Merrimack sees rising trends in mental health issues among high school students
MERRIMACK – School officials are seeing increasing trends of anxiety, depression and other mental health issues, as shown in data provided by Merrimack High School’s 504 Coordinator Christina Connor.
Currently at the school, 179 students are on 504 Plans, which is a formal plan that establishes support for students with disabilities.
A 504 Plan differs from an Individualized Education Plan (IEP) in the sense that an IEP is for a child who has at least one of the 13 disabilities that fall under the Individuals with Disabilities Education Act , such as autism, impairments with speech, visuals or hearing, etc. and the disability must affect the child’s ability to learn general education.
A 504 covers a more broad spectrum of disabilities that impact a child’s ability to learn. This includes mental health concerns, such as anxiety and depression, as well as concussions and allergies.
“What section 504 is not,” Connor said, “it is not special education. I say that to every student who comes in when we talk to the parents. It doesn’t modify their curriculum… it doesn’t limit their ability to get an education like everyone else does. It’s not specialized education and it’s not in a place to boost a student’s GPA.”
Connor said it is also not for students who don’t have an impairment that substantially limits life activities.
“It’s a matter of how it’s impacting you – does it have a significant impact on your life in some way shape or form,” Connor said.
Connor called the recent statistics “eye-opening” and shared them with school board members on Monday.
The 2014-15 school year had the same number of students with 504 plans as 2019-20 school year, both with 179 students.
What has changed over time are the reasons for referrals. Connor said there have been a 30% increase in mental health referrals.
“We’re getting them more and more. The anxiety, the depression is becoming overwhelming for some of these students,” Connor said. “They are not attending school, they don’t know how to cope with their anxiety. They can’t concentrate while they’re in class. We’re seeing that a lot more.”
During the 2018-19 school year, Connor received 42 new referrals. Of those 42 referrals:
• 24% were for medical diagnoses such as diabetes, concussions, migraines;
• 28% were for students with ADHD;
• 48% were for mental health diagnoses.
“It’s been a trend over the years, getting more and more of the mental health diagnoses,” Connor said.
Connor also offered statistics from this year. Currently, there are 179 students with 504 plans: 105 males and 74 females. Of the 105 males, 54% have ADHD and 13% have reported mental health diagnoses.
“It doesn’t mean they don’t have mental health concerns. It just means that, maybe, the ADHD concerns are much bigger and more known to that,” Connor said. “Whereas the females, is the opposite. You have only 10% are coming in with ADHD diagnoses and 47% with mental health diagnoses.
In addition, Connor said they are seeing more students with migraines that ever.
As for the school’s response to these statistics, Connor said the elementary schools have begun mental health initiatives.
“Mental health initiatives in the elementary school has been amazing because we’re starting young. We’re starting when they’re first starting to see these students struggling with some of this mental health stuff and putting things in place. I’m grateful we’re starting that. It’s going to take a while to start to get up to the high school, but that’s why we have the transition efforts between the schools.”
Connor called it a team effort across the schools.

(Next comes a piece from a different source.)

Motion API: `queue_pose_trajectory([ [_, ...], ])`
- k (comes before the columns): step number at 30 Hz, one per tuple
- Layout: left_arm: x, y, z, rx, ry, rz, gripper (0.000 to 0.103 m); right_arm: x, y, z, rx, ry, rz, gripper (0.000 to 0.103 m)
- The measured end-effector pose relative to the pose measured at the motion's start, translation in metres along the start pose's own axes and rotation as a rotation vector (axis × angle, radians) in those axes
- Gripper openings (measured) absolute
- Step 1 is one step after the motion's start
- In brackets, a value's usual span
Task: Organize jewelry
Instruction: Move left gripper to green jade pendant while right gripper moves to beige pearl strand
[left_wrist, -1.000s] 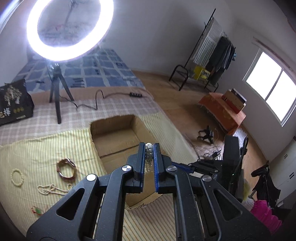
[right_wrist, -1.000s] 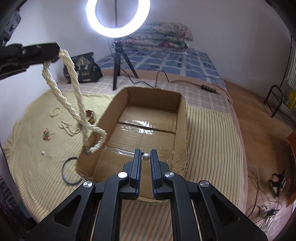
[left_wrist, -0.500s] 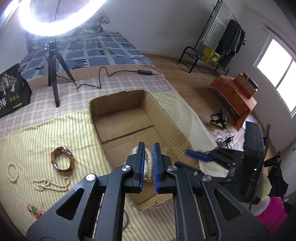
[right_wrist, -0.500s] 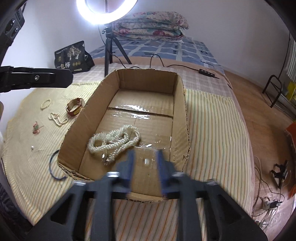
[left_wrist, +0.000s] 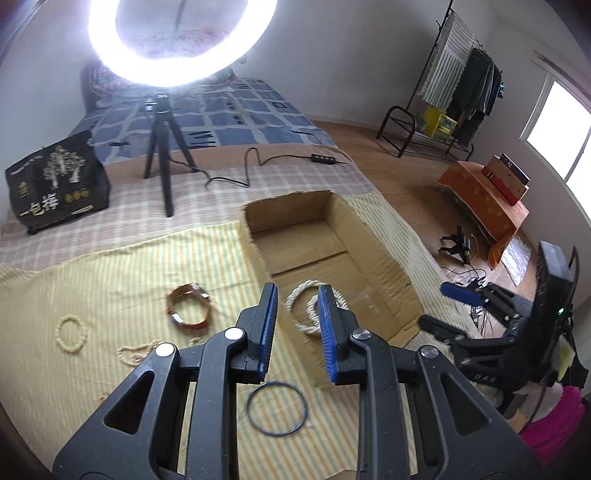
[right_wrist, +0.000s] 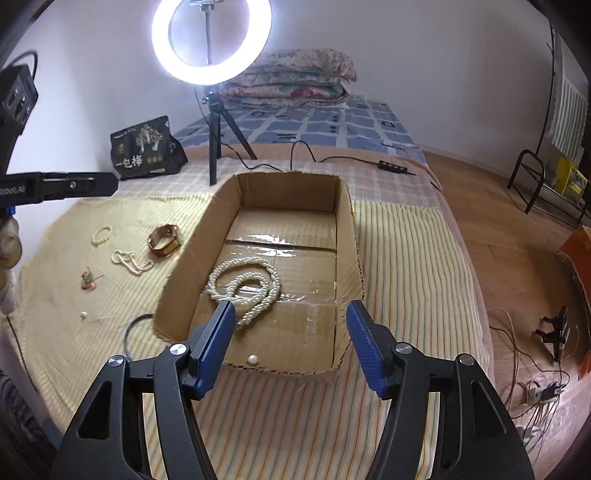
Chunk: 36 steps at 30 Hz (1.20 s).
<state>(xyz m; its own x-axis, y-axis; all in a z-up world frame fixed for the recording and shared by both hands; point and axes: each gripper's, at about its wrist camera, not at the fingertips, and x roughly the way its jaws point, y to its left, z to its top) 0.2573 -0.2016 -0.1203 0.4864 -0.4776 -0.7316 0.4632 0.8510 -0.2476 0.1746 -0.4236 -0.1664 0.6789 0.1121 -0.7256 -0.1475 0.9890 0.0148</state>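
A bedroom: a yellow striped cloth (right_wrist: 399, 251) covers the bed under a ring light (right_wrist: 211, 38). On it sits an open cardboard box (right_wrist: 343, 236) holding a coiled pearl necklace (right_wrist: 243, 284) and a loose pearl (right_wrist: 252, 359). The right gripper (right_wrist: 291, 332) has just opened wide and is empty; the left gripper (left_wrist: 295, 314) has just parted slightly, also empty. A bangle (right_wrist: 165, 241), bead bracelet (right_wrist: 102, 235) and thin hoop (left_wrist: 277, 410) remain outside. They are probably light, and the beads slippery; each is best pinched across its band.
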Motion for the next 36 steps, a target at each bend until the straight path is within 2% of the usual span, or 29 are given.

“These students need to know that we’re all here to support them,” Connor said. “I think the biggest concern is, we have so many students that have this anxiety that just don’t know how to cope with these situations.”
This is why, Connor said teaching students about coping skills and how to solve problems will help, “so it doesn’t get to the point where it is impacting their everyday education.”
Connor is also working with school staff and families to build relationships for the students that will last for years, so that “the students feel like they have support put in place.”
“They have a connection to the school. It’s not just me, with a teacher, anything, it helps them to come to school. It helps them to feel safe in school and it helps them to let us know what’s going on in their lives,” Connor said. “… There’s all kinds of things that are going on in their lives that we don’t know.”
Merrimack High School Principal Sharon Putney also spoke on the support efforts of the school.
“I think the more we can try to figure out how to meet the needs of all of our students, the better off these students are going to be, not only with academic supports, but also mental health supports, guidance supports,” Putney said.